# How do you like this book?



## Pitt

Merhaba!

I'd like to know if this translation is correct:

How do you like this book? =
Bu kitap hoşuna gidiyor mu?

I think that the translation of *how (nasıl)* isn't necessary. Is this correct?

Selamlar


----------



## miraculeuse

*Do you like this book? = Bu kitabı sever misin / seviyor musun?
                                 Bu kitap hoşuna gider mi/ gidiyor mu?

But , if you put "How" at the beginning, it sounds a little suprised. I mean :

How do you like this book? 
Bu kitabı nasıl seversin? (it means the person want to say : I can't believe that you like this book)

am I wrong?*


----------



## Revontuli

"How do you like...?" is used when asking for an opinion: How do you like this book=What do you think about this book?
Your translation seems fine to me, Pitt I'd also add:

Bu kitabı beğendin mi/beğeniyor musun?

But, depending on the context, it might also mean what miraculeuse has suggested.

Revi


----------



## macrotis

Your translation is correct. You can translate "how," but the structure is different:

(Bu) kitabı nasıl buldun? (*)
Bu kitap nasıl(dır)? (Beğendin mi? İyi mi? Eğitici mi? Kolay mı? vs.)

(*) The same question is asked when the book is hard to find (eg., an old book).


----------



## Pitt

Thanks for the explanations! Another questıon:

*Do you like this book? =*
*Bu kitaptan hoşlanıyor musun?*

Is this translation possıble too?


----------



## Revontuli

Pitt said:


> Thanks for the explanations! Another questıon:
> 
> *Do you like this book? =*
> *Bu kitaptan hoşlanıyor musun?*
> 
> Is this translation possıble too?



I'd say no, Pitt. It sounds like attraction to the book, I mean:

Senden hoşlanıyorum=I like you.

We generally say "Bu kitabı beğeniyor musun?/seviyor musun?"


----------



## Pitt

Ezgi Revontuli said:


> I'd say no, Pitt. It sounds like attraction to the book, I mean:
> 
> Senden hoşlanıyorum=I like you.
> 
> We generally say "Bu kitabı beğeniyor musun?/seviyor musun?"


 
Thanks, Ezgi! Another example:

Does Mehmet like this book? =
Mehmet bu kitabı beğeniyor / seviyor mu?

Is this correct?
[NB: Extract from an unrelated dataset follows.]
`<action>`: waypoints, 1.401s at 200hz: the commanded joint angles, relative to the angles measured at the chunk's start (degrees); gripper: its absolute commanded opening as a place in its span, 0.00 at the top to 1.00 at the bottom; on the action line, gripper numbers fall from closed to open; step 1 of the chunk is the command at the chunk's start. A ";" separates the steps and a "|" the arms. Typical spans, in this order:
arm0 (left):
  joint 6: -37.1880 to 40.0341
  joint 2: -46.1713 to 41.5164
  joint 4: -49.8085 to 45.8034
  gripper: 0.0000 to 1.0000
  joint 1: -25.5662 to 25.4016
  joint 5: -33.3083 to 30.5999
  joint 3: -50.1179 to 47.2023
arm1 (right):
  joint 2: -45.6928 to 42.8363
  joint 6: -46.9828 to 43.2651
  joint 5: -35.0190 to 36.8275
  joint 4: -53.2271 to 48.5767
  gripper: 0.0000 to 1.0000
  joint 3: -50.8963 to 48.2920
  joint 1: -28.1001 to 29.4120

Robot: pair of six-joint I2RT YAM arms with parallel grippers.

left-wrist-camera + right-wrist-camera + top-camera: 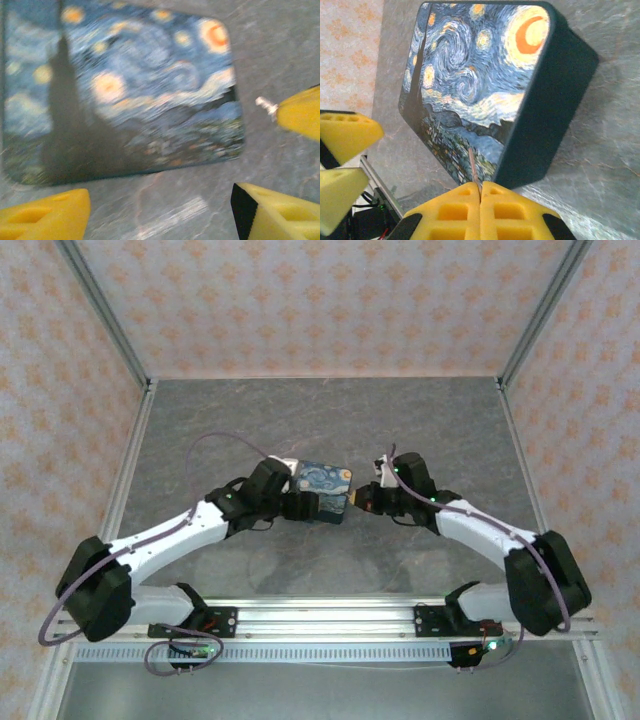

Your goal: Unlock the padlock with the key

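The padlock is hidden from me. A rectangular box (325,483) printed with a starry-night painting lies mid-table between the two arms. My right gripper (480,189) is shut on the key (474,165), whose thin blade sticks out toward the box's (480,85) near corner. In the left wrist view the key's silvery tip (265,105) shows at the right, short of the box (125,95). My left gripper (160,215) is open, its yellow fingers (45,215) spread below the box's edge with bare table between them. Seen from above, the left gripper (305,507) is at the box's left-front and the right gripper (362,498) at its right.
The grey marbled tabletop (320,420) stretches free behind the box. Aluminium frame posts (135,440) and patterned walls close in the sides. A metal rail (320,615) runs along the near edge by the arm bases.
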 commanded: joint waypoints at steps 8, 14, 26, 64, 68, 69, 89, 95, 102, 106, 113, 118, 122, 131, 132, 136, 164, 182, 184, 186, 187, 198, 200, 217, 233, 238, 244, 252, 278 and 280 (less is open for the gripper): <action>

Can I say this sentence with *hoşuna gitmek*?

Selamlar


----------



## Revontuli

Pitt said:


> Thanks, Ezgi! Another example:
> 
> Does Mehmet like this book? =
> Mehmet bu kitabı beğeniyor / seviyor mu?
> 
> Is this correct? Can I say this sentence with *hoşuna gitmek*?
> 
> Selamlar


 
You're welcome

It's correct and can also be used with "hoşuna gitmek". But then the subject "Mehmet" will be the object(like in Spanish):

Bu kitap Mehmet'in hoşuna gidiyor mu?

Revi


----------



## Pitt

Ezgi Revontuli said:


> You're welcome
> 
> It's correct and can also be used with "hoşuna gitmek". But then the subject "Mehmet" will be the object(like in Spanish):
> 
> Bu kitap Mehmet'in hoşuna gidiyor mu?
> 
> Revi


 
Thanks a lot! You have explained it well!


----------



## shafaq

"Does Mehmet like this book?"  What I understand that it is to say :
"Does (Will) Mehmet please to read/have this book?" *If *this apprehension is OK ; I will express it in Turkish as; 
" Mehmet bu kitaptan hoşlanır mı?" 
and your ways don't sense this way; because they sound* to me *something like this:
"What is the Mehmet's opinion on/abouth this book ? ( Mehmet has read the book), did he satisfy with it?"


----------